I encountered wonderful people in Chicago — real, like-minded people — who were so friendly and welcoming of me. These are the kind of people who stop you on the train to tell you that you’re looking good, those who say what they think and those who love a laugh. After those initial tough first weeks, it was like a giant hug from the Midwest acknowledging that it was glad I was here. I feel indebted to the great people I met at #703 and the Chicago Netball Club and who made my experience so memorable.

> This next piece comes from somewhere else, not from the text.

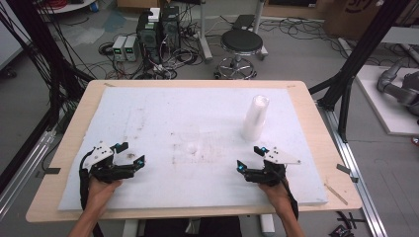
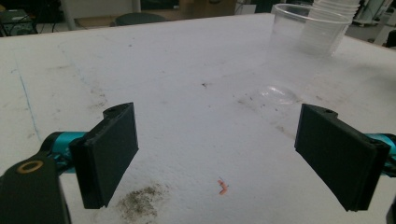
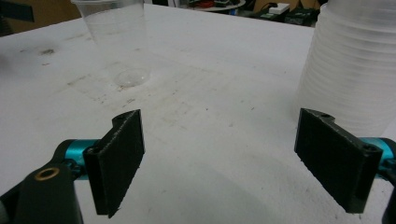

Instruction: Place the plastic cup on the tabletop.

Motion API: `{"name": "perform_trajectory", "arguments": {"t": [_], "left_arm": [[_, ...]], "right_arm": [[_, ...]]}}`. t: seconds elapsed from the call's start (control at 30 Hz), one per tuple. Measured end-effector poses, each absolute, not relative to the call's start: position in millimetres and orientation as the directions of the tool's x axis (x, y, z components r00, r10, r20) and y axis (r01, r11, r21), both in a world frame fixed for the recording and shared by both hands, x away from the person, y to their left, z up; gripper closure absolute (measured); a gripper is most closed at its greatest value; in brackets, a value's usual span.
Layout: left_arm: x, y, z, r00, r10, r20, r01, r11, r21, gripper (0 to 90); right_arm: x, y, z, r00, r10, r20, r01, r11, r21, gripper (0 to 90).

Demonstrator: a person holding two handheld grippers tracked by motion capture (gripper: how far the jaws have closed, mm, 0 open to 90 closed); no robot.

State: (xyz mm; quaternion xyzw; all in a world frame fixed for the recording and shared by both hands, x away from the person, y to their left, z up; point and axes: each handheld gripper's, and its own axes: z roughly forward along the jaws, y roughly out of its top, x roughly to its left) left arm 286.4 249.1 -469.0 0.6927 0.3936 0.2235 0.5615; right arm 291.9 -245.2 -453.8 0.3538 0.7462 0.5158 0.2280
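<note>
Start pose by the look of it: left gripper (image 1: 129, 154) & right gripper (image 1: 249, 158) rest on table (image 1: 306, 123), jaws wide open, holding nothing. Next probably right reaches to 12 o'clock for cup stack (image 1: 255, 117); single clear cup (image 1: 191, 140) stands near centre.

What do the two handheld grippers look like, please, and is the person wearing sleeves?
Both the left gripper and right gripper are black, with flat rectangular jaw pads, teal metal fittings, a grey three-cornered top plate and a trailing black cable. The forearms are bare, with no sleeves.

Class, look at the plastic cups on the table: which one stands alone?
The single clear cup near the table's middle; the others are nested in the tall stack to its right.
</note>
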Motion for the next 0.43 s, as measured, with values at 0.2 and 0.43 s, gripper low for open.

I cried when I left. In fact, I cried a lot. I was incredibly emotional leaving it all behind and that surprised me. Elements of Chicago had become part of me, and I’d like to think elements of myself had also been exchanged in return. That’s the mark of a great city: somewhere you’re sad to leave. I stand on this side of the experience and love the city as though it was my own.

Acknowledgments

The Hanovers — thank you for those initial weeks and for a wonderful Christmas sledding and eating and laughing. I miss having you guys so close!
The Williams Family – thanks again for your hospitality, the opportunities and for the loan of that phenomenal winter jacket.
To Olivia and the girls (and guys) at the Chicago Netball Club – thanks for your friendship on and off the court. It was great getting to know you all, and I hope to return soon to play another season.
To #703 – thanks for all going out of your way to make me feel a part of the team and for being so patient with my millions of questions. I enjoyed my time with you all immensely, and really miss working with each of you. And my taste in music has undergone some refinement after closing regularly – I listen to a lot more Robyn and Chvrches!
And to Kat — thank you so much for taking a gamble on me. I really made your apartment my own and was thankful for having met you. I think you’ll see just how much I enjoyed my time at St James in my film.

My Chicago

I dream of returning to live in Chicago again, one day.